Johns Hopkins, Pragmatic Opportunist
Johns Hopkins was opposed to slavery, but slavery was central to the economy within which he made his fortune. Some of that fortune came from the whiskey trade—“Hopkins’ Best” bottles are the holy grail of Baltimore bottle collectors—despite Quaker objections to the trade. A generous philanthropist, he was also a hard bargainer.
March 21, 2019
Ida Jones, University archivist, Morgan State University, and author of Baltimore Civil Rights Leader Victorine Q. Adams: The Power of the Ballot (January 2019).
Victorine Adams, Pioneer on the City Council
Victorine Q. Adams was the first African-American woman elected to the Baltimore City Council. Her story has been overshadowed by that of her imposing husband, William “Little Willie” Adams. A self-assured woman aware of the distortion that surrounded her race, gender and class in Baltimore, she created two organizations, educated and registered potential voters, held politicians accountable to their constituencies, participated in philanthropic endeavors, mentored young women, all while she maintained an impeccable reputation and social life.
April 18, 2019
A program featuring documentary footage, live music, and commentary.

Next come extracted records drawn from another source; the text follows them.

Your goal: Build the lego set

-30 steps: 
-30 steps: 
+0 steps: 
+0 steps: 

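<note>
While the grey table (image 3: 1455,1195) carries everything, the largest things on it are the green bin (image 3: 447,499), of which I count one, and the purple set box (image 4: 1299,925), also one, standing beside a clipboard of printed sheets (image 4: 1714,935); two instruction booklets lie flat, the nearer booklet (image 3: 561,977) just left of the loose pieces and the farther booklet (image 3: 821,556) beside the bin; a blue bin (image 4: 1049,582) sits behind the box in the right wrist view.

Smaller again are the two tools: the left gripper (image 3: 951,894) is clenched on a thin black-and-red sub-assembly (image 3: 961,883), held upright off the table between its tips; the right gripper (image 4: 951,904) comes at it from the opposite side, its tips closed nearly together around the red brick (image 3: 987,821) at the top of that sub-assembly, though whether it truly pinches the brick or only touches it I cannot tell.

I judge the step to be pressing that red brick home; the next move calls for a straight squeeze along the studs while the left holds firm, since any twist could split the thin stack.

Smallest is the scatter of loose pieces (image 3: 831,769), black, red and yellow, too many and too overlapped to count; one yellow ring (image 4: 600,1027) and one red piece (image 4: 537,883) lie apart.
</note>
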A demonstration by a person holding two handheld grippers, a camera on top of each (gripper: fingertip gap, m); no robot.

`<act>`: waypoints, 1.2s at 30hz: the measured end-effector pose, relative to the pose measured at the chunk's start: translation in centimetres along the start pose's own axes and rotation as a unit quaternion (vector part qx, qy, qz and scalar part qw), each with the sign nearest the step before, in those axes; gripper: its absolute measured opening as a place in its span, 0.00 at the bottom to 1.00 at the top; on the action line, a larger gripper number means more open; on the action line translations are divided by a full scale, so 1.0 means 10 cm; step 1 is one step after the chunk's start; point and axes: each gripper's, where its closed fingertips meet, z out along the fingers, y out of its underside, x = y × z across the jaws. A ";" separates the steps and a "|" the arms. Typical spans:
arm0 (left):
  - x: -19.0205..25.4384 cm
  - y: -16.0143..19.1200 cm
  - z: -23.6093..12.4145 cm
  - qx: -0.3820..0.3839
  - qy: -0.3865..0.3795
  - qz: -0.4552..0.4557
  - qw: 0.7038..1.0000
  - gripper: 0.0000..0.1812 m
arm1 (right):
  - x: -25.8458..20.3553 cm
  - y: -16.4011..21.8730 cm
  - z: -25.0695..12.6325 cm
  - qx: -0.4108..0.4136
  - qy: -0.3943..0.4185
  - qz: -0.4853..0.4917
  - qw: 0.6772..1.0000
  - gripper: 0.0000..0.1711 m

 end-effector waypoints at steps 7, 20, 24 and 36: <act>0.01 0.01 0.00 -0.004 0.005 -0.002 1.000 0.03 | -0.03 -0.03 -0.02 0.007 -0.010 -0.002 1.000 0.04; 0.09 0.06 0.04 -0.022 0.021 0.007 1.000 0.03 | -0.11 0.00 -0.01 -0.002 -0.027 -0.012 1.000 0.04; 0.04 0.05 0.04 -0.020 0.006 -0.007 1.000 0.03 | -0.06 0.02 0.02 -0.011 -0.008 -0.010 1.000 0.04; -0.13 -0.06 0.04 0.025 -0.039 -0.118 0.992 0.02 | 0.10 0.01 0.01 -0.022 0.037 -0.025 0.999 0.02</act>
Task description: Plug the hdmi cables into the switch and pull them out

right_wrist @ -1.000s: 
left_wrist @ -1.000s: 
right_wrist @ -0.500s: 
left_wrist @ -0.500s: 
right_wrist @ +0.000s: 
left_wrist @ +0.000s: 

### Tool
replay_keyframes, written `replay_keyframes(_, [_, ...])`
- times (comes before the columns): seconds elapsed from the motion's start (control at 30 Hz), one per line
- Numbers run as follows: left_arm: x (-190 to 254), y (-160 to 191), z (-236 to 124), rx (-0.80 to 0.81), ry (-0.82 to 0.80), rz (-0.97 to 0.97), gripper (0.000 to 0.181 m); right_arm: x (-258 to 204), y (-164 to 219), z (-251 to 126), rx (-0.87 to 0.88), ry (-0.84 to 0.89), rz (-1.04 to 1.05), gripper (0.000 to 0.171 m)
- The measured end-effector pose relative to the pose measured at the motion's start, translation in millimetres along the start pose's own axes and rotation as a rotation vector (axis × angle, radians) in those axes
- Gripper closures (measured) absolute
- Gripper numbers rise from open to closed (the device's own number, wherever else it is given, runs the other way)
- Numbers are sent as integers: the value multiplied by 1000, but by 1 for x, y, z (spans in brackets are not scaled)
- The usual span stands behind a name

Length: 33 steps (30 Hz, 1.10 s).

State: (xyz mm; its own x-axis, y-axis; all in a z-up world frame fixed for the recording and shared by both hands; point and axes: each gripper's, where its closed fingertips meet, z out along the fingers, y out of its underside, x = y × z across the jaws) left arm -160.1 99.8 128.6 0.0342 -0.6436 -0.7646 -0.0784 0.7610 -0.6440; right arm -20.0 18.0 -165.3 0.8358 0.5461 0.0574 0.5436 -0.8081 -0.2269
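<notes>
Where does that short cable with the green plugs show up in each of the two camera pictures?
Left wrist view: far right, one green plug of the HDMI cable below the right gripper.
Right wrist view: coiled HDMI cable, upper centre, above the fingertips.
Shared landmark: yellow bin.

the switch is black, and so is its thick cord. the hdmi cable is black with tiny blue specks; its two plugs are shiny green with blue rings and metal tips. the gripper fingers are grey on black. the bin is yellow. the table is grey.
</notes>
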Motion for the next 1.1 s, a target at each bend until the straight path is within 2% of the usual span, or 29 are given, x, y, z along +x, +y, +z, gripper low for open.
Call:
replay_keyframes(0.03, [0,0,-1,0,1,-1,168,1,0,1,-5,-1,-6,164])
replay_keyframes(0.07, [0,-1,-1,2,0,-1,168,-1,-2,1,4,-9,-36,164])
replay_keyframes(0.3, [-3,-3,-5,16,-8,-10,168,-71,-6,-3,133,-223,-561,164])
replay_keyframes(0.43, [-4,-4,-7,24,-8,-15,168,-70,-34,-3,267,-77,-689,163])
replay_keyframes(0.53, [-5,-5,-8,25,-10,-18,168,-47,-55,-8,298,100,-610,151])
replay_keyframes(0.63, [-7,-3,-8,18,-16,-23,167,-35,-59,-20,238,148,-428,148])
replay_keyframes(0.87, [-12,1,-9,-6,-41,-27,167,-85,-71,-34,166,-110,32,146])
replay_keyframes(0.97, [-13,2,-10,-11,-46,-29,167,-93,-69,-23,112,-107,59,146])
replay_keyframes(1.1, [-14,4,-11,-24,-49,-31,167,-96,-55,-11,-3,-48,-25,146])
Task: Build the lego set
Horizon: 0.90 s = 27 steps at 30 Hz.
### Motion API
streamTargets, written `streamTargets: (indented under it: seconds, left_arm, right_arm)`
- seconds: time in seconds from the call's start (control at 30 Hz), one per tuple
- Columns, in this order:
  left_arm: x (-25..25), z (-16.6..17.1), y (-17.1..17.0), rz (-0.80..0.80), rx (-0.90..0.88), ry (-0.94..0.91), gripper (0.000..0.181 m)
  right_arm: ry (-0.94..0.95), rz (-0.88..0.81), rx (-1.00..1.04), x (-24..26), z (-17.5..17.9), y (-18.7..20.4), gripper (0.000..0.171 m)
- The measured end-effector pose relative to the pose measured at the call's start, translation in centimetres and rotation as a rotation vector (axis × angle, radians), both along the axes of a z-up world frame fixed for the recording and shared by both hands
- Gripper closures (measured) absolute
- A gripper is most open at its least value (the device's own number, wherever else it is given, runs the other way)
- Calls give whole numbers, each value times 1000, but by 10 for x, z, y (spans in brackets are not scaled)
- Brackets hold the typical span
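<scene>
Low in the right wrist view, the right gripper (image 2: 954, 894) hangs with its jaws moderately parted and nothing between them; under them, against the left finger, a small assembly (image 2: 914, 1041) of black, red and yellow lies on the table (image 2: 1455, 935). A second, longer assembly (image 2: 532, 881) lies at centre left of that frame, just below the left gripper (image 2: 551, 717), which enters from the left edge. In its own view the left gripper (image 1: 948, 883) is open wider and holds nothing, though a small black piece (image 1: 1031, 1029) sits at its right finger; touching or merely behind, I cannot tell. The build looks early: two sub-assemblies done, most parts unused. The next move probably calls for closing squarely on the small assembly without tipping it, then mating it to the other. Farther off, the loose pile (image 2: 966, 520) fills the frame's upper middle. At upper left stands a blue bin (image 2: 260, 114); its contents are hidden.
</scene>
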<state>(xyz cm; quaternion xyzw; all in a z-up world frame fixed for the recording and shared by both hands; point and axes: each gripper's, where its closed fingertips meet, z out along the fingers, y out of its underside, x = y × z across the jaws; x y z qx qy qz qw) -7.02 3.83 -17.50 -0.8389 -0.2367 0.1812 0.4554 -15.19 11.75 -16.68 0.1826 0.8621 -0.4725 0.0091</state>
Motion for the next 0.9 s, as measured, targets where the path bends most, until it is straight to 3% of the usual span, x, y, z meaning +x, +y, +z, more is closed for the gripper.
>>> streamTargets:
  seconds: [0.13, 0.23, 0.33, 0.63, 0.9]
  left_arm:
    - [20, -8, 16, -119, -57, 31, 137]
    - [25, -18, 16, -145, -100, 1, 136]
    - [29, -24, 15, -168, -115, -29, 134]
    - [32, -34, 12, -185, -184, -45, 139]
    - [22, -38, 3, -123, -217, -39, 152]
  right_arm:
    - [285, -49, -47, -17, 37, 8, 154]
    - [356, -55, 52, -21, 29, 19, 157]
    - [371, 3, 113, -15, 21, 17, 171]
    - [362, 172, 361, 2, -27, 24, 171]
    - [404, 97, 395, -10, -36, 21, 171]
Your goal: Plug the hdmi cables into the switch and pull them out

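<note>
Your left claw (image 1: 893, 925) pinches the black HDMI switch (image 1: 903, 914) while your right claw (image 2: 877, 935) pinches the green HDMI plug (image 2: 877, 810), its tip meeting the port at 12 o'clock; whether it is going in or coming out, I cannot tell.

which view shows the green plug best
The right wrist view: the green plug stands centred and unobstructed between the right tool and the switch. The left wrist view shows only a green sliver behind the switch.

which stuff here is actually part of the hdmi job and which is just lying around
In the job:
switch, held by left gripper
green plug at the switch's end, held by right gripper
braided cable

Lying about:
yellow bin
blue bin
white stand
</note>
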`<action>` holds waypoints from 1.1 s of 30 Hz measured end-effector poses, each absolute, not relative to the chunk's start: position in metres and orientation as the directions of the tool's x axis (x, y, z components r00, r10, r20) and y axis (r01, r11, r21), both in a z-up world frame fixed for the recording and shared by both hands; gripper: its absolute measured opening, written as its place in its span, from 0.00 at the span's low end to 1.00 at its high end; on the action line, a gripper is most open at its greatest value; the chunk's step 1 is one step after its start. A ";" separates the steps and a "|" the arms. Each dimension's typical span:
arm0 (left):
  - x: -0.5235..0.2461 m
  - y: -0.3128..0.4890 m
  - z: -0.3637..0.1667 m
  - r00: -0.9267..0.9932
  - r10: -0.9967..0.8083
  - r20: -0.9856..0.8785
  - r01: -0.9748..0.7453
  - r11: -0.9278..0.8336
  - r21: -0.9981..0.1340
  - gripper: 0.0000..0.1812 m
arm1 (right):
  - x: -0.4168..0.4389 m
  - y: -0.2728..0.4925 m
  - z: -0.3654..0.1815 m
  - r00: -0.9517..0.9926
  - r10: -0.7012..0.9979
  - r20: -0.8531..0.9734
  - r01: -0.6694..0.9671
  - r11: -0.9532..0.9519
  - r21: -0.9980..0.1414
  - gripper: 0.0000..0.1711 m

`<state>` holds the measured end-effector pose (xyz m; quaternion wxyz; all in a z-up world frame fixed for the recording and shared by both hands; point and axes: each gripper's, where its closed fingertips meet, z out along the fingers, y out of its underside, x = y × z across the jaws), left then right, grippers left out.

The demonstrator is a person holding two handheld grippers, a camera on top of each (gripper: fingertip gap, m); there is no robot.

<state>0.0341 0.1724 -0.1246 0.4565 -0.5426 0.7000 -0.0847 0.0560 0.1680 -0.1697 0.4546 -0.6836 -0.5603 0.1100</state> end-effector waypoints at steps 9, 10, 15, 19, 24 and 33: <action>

Hazel Dickens: The Voice of Appalachian Baltimore
Hazel Dickens was part of the post-World War II southern migration to Baltimore. She represents important themes in Baltimore women’s, labor, migration, and music history; from the low-paid factory jobs open to women and migrants and her pioneering role as a woman playing country music, to national recognition for her contribution to the folk and traditional arts in American life.
May 16, 2019
Ross Jones, Retired Johns Hopkins University Administrator and author of Elisabeth Gilman: Crusader for Justice
Elisabeth Gilman: Crusader for Social Justice
A genuine Baltimore blue blood and the daughter of Daniel Coit Gilman, the first president of The Johns Hopkins University, Elisabeth Gilman had a long career as a reformer. Her career included a run as the Socialist Party candidate for Maryland governor in 1930. She was an advocate of civil liberties and racial equality, and a founder of The Maryland Civil Liberties Committee.
June 20, 2019
Garrett Power, Emeritus Professor, University of Maryland School of Law
Samuel Smith: Patriotism, Profits, and the Panic of 1819
Samuel Smith is widely remembered as a U.S. Senator, a patriot, and veteran of the Revolution and the War of 1812. However, he was also a merchant, and his firm was intimately involved in the first great financial disaster of the new republic. How much did he know?